The size of the bar representing level frequency.

The grey part represent the missing values.

There are some distributions that are degenerate such as mycelium and sclerotia.

(b) Roughly 18 % of the data are missing. Are there particular predictors that are more likely to be missing? Is the pattern of missing data related to the classes?

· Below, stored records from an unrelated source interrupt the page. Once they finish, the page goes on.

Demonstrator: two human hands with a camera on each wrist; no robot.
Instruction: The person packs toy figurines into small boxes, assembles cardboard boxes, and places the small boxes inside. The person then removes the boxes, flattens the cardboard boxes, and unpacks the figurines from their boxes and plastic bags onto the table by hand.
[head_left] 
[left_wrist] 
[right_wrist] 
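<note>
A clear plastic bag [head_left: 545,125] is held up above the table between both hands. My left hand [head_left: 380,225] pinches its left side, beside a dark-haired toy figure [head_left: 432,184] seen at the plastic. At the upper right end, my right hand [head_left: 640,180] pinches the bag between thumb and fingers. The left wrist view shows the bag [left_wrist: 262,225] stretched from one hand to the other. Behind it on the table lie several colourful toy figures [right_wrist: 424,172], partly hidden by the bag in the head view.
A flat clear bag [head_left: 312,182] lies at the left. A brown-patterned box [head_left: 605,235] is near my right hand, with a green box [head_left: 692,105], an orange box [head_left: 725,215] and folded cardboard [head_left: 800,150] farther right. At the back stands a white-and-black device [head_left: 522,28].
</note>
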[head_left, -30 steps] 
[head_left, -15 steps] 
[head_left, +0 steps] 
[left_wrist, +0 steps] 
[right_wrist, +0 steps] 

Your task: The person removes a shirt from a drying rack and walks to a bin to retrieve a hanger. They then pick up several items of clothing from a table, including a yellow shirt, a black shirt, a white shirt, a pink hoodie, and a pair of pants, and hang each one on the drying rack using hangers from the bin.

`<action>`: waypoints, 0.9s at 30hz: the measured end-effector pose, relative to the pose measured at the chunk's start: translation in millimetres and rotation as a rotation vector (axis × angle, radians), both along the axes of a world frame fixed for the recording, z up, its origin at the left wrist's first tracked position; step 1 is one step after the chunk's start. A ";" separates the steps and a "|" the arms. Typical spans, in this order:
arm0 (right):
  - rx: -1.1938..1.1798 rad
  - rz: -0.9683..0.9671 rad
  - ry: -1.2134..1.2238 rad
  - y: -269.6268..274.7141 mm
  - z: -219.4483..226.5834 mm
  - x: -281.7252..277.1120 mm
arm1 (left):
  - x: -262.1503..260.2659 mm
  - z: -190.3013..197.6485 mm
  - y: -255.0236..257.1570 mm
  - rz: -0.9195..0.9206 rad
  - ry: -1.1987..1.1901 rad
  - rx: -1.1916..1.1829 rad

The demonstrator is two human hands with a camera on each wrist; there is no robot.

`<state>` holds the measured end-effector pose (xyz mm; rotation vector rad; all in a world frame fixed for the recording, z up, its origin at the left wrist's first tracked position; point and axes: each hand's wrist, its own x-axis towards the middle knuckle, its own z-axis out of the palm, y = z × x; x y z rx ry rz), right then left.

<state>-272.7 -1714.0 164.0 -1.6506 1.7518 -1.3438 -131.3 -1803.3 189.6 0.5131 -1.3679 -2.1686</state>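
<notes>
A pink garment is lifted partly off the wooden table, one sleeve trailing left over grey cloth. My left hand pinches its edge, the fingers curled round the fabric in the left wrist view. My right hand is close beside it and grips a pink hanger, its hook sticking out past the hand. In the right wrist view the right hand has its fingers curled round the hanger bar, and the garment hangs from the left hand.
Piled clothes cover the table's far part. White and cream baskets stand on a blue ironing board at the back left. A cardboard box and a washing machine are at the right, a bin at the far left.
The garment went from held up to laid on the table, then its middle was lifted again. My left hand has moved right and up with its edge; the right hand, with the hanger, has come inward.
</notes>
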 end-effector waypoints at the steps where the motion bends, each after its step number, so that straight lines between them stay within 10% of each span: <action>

We can investigate and visualize missing values using vis-miss.

#visualize missing values.
vis_miss(Soybean)

There is 9.5% of the data are missing shown in the graph above.

• hail, sever, seed.tmt, lodging are missing 17.72% of the data. There are some vaiables with 15% missing values as well.

• There appears to be a pattern to missing values that is related to Class

• Class does not have any missing values.

(c) Develop a strategy for handling missing data, either by eliminating predictors or imputation.

A strategy of imputation over removal will be be better approach, multiple imputation for categorical variables.